Kemudian alat bukti ini diatur dalam Pasal 5 ayat 1 Undang-Undang Informasi dan Transaksi Elektronik adalah informasi elektronik dan/atau dokumen elektronik dan/atau hasil cetaknya merupakan alat bukti hukum yang sah.
Berdasarkan Pasal 1 angka 1 UU No. 19 Tahun 2016 tentang perubahan atas UU No. I1 Tahun 2008 Tentang Informasi dan Transaksi Elektronik sering disebut dengan Undang-Undang Informasi dan Transaksi Elektronik.
Informasi Elektronik adalah satu atau sekumpulan data elektronik, termasuk tetapi tidak terbatas pada tulisan, suara, gambar, peta, rancangan, foto, electronic data interchange (EDI), surat elektronik (electronic mail), telegram, teleks, telecopy atau sejenisnya, huruf, tanda, angka, kode akses, simbol, atau perforasi yang telah diolah yang memiliki arti atau dapat dipahami oleh orang yang mampu memahaminya.
Setiap informasi elektronik yang sudah di sebarluaskan oleh pengguna akan menjadi dokumen elektronik sebagaimana pula yang dimaksud dalam Pasal 1 angka 4 UU Informasi dan Transaksi Elektronik.
Peran pemerintah dalam menangani masalah kasus Berita Bohong di indonesia ini memiliki kepentingan untuk menjaga ruang digital di Indonesia yang sehat, beretika, produktif dan berkeadilan. Namun pemerintah Indonesia sudah bergabung dengan Menteri Komunikasi dan Informatika bersama Jaksa Agung Republik indoensia dan Kepala Kepolisian Negara Republik Indonesia untuk menangani kasus berita bohong.
Hukuman bagi pengedar berita bohong akan dipidana dengan Pasal 45 ayat 1 dalam UU ITE “ Setiap orang yang memenuhi unsur sebagaimana dimaksud dalam psal 27 ayat (1), ayat (2), ayat (3), atau ayat (4) dipidana dengan pidana penjara 6 tahun dan/atau denda paling banyak Rp.1.000.000.000.00.- (satu miliar rupiah).
Terlepas dengan kasus berita bohong, ternyata screenshot juga bisa menjadi alat bukti untuk orang yang memang membuat berita bohong dan itu akan di tuntut, jika orang yang terlibat dalam percakapan itu merasa tidak senang dengan orang yang membuat berita bohong.
Salah satu contoh dengan kasus penyebaran berita bohong seperti kasus Pencabulan Pimpinan dan Guru Dayah, 3 orang menjadi tersangka yang membuat berita bohong dan mengunggah berita bohong di media sosial Facebook dan Whatsapp. Dengan adanya berita bohong seperti itu masyarakat mudah sekali untuk melaporkan ke pihak kepolisian dengan membawa alat bukti Screenshot atau Tangkap Layar sebagai alat bukti elektronik.

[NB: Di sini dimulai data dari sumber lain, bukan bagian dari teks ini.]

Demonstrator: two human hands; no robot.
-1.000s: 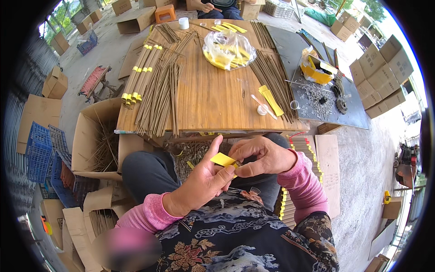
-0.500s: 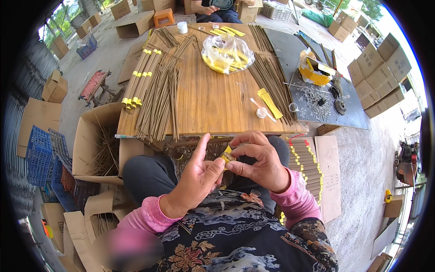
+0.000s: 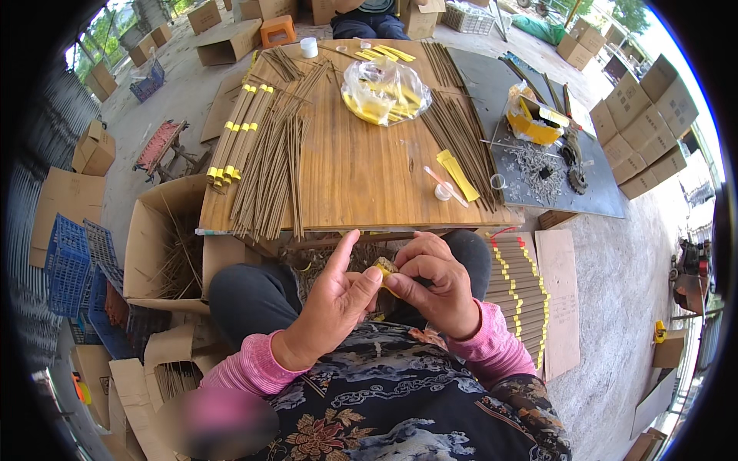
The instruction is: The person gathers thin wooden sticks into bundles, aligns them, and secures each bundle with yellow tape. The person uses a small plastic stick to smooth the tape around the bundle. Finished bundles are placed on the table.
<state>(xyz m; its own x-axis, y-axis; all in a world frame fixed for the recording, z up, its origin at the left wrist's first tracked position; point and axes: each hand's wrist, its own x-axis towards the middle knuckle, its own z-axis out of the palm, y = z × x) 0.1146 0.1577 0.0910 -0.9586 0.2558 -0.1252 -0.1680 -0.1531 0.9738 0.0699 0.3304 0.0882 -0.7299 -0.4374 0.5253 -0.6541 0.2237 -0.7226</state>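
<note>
Over my lap, below the table's near edge, my left hand (image 3: 327,311) and my right hand (image 3: 438,280) meet at a bundle of brown incense sticks (image 3: 386,265). I see it end-on, with a yellow paper band round it near the top; its length below is hidden. My left thumb presses the band while the left index finger points up, free of it. The right thumb and fingers pinch the band from the other side. On the table ahead lie loose incense sticks (image 3: 269,177), yellow-banded bundles (image 3: 238,134) and yellow paper strips (image 3: 459,175).
A plastic bag of yellow strips (image 3: 384,92) and a small cup (image 3: 443,191) with a stick across it stand on the wooden table (image 3: 346,177). Boxes (image 3: 165,253) and blue crates (image 3: 69,265) crowd my left. More banded bundles (image 3: 519,296) lie at right. A person (image 3: 369,23) sits opposite.
My right hand has shifted slightly, its fingers curling closer round the yellow band. The loose yellow paper end that stood up is now wrapped down. My left hand has barely moved.
</note>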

Karena Setiap orang berhak untuk melindungi data pribadinya dan berhak untuk mendapat ketentraman hidup. Kemudian jangan sekali-kali menyebarluaskan Screenshot di media sosial yang berisi tentang berita bohong yang memang tidak benar dengan kenyataan.
Bijaklah dalam penggunaan media sosial. Karena setiap kegiatan yang masyarakat lakukan di media sosial sudah di atur dalam Undang-Undang Informasi Transaksi Elektronik (UU ITE). Jika melanggar, Masyarakat harus siap menanggung risikonya.